**What to work on**
Every line with "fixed" in it should be copied from the data.

-------

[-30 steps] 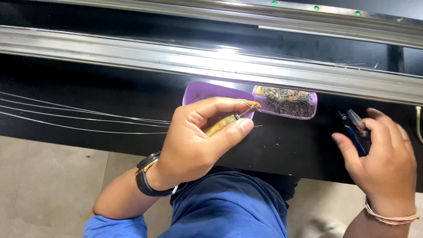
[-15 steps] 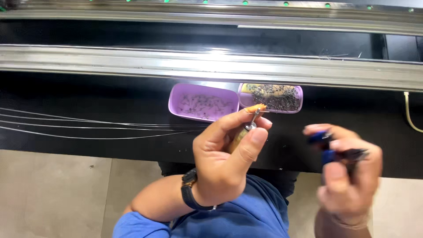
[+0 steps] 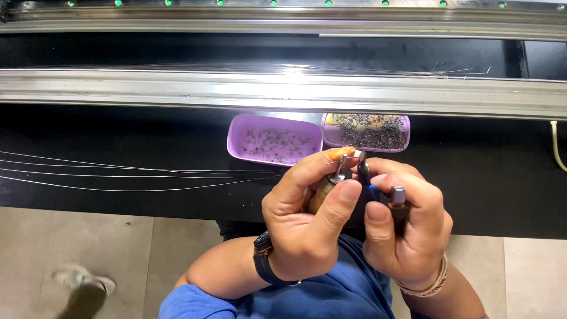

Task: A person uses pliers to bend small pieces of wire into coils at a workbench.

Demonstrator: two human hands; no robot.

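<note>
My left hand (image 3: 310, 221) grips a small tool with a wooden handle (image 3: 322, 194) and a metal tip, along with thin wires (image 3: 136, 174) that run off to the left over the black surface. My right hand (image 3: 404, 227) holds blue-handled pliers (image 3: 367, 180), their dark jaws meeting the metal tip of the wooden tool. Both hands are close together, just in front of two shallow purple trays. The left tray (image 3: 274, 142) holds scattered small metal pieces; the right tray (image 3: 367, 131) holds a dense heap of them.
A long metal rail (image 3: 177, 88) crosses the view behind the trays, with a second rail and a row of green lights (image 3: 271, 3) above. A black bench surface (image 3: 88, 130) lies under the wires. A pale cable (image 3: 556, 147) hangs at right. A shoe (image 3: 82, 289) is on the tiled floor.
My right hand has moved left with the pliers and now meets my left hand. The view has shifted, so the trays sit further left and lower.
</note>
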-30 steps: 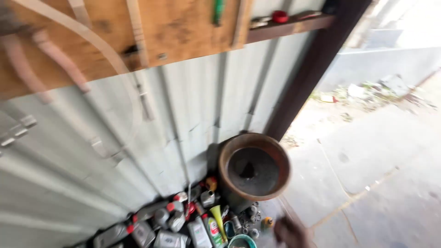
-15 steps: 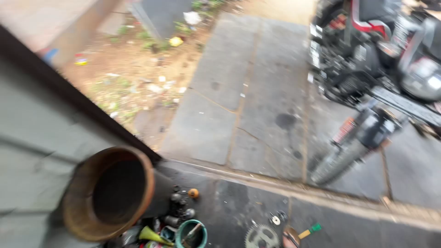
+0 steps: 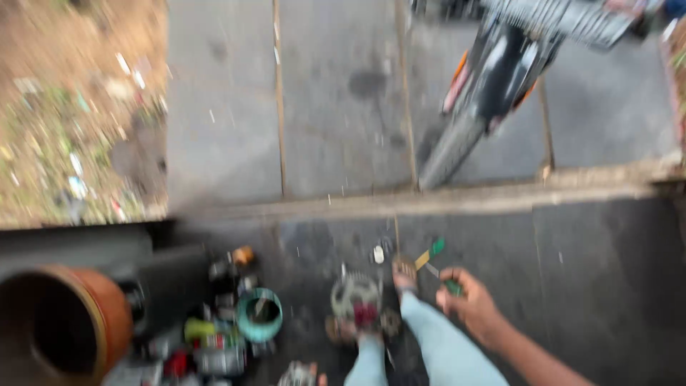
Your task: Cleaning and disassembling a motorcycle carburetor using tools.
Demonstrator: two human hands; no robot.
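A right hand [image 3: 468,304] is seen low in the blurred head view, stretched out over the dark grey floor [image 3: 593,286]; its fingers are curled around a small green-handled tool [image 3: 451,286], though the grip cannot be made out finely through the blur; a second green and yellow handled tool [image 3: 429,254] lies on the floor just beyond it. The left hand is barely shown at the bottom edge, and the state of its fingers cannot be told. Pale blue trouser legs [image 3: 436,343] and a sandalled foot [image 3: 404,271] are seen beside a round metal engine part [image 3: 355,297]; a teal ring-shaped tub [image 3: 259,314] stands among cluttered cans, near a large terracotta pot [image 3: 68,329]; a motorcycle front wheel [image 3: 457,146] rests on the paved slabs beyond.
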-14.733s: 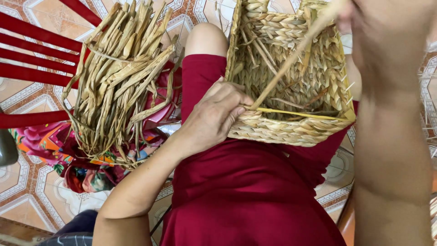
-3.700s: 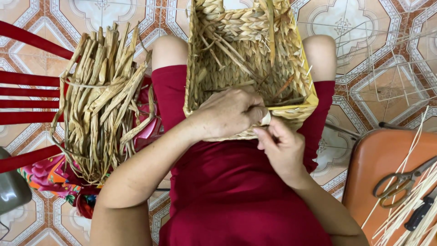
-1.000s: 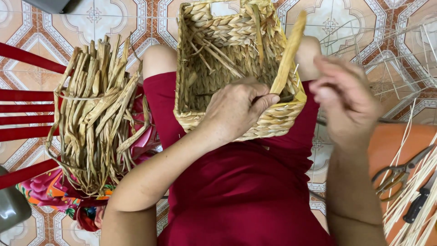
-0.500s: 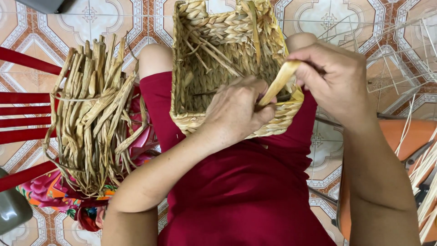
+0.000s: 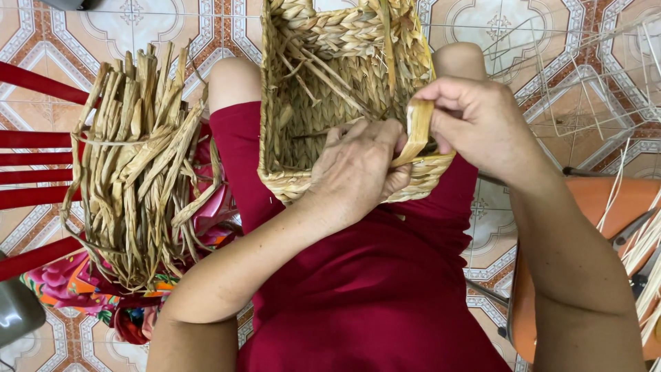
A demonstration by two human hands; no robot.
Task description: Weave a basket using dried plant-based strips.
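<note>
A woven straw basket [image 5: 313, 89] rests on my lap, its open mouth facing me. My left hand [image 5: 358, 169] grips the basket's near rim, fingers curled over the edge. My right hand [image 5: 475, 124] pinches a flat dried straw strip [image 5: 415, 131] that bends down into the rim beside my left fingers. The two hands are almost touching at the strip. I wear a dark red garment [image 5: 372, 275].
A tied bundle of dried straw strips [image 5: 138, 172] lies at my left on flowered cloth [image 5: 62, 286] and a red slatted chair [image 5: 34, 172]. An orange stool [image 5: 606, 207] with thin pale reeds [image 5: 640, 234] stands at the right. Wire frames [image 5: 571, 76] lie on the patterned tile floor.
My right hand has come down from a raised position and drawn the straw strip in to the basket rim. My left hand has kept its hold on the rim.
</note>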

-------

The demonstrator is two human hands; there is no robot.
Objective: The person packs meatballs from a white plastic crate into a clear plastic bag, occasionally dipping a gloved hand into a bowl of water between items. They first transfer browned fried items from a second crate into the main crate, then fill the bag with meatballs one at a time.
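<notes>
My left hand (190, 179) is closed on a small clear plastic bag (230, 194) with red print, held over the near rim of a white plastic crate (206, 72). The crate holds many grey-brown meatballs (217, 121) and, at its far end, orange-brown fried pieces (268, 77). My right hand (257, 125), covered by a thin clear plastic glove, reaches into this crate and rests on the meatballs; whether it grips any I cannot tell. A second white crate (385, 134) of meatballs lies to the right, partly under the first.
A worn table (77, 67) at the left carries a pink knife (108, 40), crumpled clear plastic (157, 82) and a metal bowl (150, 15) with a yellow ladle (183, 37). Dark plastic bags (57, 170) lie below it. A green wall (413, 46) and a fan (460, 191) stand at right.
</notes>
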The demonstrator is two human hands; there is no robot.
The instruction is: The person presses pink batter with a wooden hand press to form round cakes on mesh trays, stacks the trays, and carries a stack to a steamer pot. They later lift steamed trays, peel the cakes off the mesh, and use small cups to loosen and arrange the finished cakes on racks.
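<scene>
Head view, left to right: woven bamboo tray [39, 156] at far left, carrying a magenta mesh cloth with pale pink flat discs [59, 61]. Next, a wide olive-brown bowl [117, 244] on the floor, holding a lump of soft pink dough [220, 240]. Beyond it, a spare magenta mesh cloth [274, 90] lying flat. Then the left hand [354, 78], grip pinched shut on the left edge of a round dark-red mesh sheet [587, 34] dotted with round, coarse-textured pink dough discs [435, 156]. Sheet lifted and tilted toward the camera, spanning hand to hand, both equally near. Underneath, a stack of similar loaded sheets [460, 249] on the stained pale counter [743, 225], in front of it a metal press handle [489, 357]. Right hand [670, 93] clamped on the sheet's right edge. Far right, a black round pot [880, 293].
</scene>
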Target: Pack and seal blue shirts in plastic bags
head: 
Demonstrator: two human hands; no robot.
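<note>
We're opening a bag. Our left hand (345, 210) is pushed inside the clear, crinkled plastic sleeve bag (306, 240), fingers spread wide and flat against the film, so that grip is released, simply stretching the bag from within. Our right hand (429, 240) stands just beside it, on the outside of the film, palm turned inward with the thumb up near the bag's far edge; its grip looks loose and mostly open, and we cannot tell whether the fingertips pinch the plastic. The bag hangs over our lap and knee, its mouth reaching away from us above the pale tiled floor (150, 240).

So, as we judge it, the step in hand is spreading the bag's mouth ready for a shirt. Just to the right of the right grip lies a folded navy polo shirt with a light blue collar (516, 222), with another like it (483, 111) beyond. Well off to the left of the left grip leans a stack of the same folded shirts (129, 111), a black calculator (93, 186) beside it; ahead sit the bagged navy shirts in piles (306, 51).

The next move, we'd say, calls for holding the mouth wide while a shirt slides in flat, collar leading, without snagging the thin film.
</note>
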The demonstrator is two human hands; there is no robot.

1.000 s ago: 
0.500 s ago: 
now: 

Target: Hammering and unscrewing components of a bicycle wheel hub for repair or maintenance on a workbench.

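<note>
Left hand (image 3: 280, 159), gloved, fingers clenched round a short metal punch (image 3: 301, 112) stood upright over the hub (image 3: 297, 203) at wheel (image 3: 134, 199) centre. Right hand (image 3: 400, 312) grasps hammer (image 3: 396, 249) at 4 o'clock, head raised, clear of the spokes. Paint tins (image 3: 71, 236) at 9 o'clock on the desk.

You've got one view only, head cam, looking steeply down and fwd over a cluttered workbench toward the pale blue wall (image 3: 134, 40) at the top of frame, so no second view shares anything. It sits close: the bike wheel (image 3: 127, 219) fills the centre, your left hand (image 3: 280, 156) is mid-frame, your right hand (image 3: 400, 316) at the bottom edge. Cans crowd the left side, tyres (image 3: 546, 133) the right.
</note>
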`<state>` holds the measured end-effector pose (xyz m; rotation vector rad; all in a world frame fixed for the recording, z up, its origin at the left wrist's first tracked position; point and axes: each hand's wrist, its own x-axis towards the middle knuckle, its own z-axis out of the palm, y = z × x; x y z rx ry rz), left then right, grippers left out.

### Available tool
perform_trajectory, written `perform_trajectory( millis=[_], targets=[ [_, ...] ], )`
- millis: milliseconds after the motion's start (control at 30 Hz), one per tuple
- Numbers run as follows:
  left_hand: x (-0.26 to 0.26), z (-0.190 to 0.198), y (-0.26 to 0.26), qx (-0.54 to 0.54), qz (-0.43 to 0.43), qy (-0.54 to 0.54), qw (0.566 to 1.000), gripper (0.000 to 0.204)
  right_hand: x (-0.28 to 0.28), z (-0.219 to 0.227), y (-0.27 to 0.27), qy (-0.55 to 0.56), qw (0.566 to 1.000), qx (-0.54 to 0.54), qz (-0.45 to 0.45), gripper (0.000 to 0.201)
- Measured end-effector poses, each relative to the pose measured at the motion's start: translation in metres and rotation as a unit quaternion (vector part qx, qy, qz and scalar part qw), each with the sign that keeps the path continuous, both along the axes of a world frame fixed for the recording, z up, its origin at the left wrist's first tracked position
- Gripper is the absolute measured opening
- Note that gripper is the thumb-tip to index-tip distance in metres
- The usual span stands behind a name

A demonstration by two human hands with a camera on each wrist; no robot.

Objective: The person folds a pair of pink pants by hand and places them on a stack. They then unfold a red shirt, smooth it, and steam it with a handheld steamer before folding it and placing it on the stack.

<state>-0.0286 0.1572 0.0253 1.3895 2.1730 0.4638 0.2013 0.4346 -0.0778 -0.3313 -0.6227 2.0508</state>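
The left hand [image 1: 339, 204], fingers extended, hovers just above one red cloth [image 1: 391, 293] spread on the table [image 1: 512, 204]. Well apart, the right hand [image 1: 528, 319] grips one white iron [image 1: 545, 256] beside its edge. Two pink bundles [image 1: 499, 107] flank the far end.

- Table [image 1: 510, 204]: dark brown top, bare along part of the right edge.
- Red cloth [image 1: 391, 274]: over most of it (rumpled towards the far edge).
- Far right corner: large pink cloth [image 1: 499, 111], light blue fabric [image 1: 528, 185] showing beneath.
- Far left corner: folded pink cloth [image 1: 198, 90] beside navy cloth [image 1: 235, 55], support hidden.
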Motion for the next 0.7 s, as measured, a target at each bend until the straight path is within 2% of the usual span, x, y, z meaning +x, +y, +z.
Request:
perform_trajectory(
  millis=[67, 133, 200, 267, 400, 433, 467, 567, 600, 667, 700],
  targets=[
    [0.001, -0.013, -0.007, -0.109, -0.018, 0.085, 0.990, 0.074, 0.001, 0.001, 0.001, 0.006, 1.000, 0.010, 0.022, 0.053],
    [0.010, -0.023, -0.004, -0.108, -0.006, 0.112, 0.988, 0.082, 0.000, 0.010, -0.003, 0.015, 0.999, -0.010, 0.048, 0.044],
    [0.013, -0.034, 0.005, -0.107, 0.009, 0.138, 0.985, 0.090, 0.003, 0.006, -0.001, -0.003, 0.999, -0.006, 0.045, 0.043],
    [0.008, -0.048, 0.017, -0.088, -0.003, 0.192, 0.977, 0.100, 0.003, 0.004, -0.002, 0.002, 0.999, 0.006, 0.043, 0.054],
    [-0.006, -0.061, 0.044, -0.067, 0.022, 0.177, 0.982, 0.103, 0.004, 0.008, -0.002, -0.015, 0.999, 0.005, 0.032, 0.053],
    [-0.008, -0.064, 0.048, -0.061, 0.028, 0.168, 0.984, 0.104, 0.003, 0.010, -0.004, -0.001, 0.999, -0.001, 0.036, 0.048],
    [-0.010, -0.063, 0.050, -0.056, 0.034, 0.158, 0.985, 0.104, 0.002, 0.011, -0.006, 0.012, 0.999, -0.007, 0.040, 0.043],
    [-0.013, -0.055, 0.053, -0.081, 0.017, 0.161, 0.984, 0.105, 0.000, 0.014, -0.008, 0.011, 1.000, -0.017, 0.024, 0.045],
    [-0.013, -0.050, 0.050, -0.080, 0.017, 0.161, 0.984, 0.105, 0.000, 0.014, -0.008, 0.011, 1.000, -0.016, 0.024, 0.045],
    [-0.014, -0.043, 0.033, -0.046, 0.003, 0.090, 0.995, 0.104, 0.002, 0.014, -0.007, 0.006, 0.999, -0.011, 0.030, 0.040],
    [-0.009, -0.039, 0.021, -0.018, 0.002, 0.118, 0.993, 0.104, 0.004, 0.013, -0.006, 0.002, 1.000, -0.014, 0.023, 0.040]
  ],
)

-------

**Output for this task**
`<state>` holds the measured end-effector pose (xyz m; rotation vector rad; all in a world frame fixed for the recording, z up, its origin at the left wrist's first tracked position; point and axes: each hand's wrist, its own x-axis towards the middle knuckle, its own z-axis out of the palm, y = z × x; x y z rx ry rz), left then right, grippers left out.
- Measured end-effector poses, each relative to the pose measured at the motion's start: translation in metres and rotation as a unit quaternion (vector part qx, qy, qz and scalar part qw), each with the sign that keeps the path continuous, both along the axes of a world frame fixed for the recording, z up, its origin at the left wrist's first tracked position

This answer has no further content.